Тут загремело, застучало. Из-за решеток (которыми был закрыт коридор) появился знакомый мордоворот. Голова повязана красной пиратской косынкой. На лбу складки, как на затылке. К поясу привешены наручники, револьвер, складной дрючок, нож, рация и баллончик с газом. На шее – свисток с черепом. За ним тащился небритый горбоносый парень с длинным лицом и голым черепом.
Я поздоровался с ним, сказав, что я переводчик, а это чиновник по беженцам. Парень кивнул и без приглашения сел за стол, но Шнайдер велел ему пересесть к стене. Увидев фотоаппарат, он сказал:
– А, мордолян?.. Ну пусть щелкает. – И нехотя перебрался на другой стул.

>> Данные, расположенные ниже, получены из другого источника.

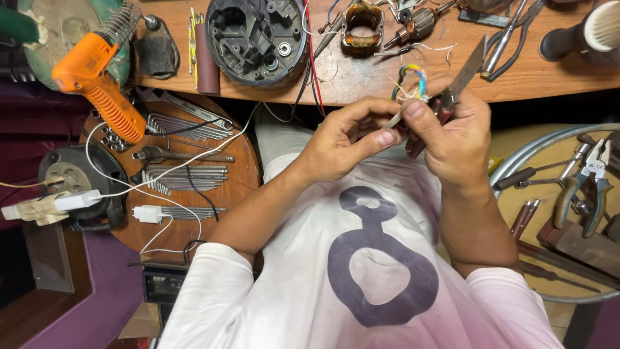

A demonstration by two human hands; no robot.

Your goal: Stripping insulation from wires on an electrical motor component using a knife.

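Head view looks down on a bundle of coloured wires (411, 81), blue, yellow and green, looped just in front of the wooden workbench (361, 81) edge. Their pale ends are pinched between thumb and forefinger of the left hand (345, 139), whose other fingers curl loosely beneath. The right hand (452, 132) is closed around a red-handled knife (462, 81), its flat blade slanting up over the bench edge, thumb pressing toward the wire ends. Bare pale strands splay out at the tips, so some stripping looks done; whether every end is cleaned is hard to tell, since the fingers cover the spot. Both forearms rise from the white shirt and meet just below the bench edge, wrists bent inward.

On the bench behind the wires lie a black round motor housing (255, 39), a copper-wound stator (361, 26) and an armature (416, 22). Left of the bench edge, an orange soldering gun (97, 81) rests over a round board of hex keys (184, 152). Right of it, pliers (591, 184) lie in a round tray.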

Ацуби сделала снимок, сняла отпечатки, с опаской касаясь его татуированных мосластых лап, а потом села за мной и не произнесла ни слова до конца интервью, что-то записывая в блокнот. Уточнили анкету. Все было правильно. Паспорт и виза отсутствовали, зато в клеточке «клички и подпольные имена» надо было поставить крестик – парень сообщил с важным достоинством:
– Я – Бура. Меня всяк бурундук от Черкасс до Киева сто пудов знает. Можно так называть, я в понятии. Кому разрешаю – пусть. А кому нет – того, аля-улю, в бараний рог скручу! – И глаза парня стали злыми.
– Что такое?.. – заволновался Шнайдер, но я успокоил его:
– Ничего, говорит, что его кличка Бура и его все знают на Украине.
– Еще бы, если он вор или бандит, – отозвался Шнайдер.
– Что это, он меня «бандитом» величает? – спросил Бура, недовольно щурясь и доставая сигарету из спортивных штанов.
– Ну, тебя же с автоугонщиками поймали… – ответил я от себя.
– Да не надо мне туфту шить!.. Я не васюрик вчерашний. Никаких фактов нет. К тем шалыганам касательства не имею! Просто в телеге вместе оказались. Пусть докажут. Хрен с редькой им в нос! Сто пудов чистый я! – Он угрожающе заскрипел на стуле, попросил пепельницу, но мордоворот в косынке, заглянув в открытую дверь и услышав его просьбу, громко щелкнул дубинкой по плакату с перечеркнутой сигаретой и погрозил Буре:
– Ферботен! Запрещено! – и со злобным стуком захлопнул дверь.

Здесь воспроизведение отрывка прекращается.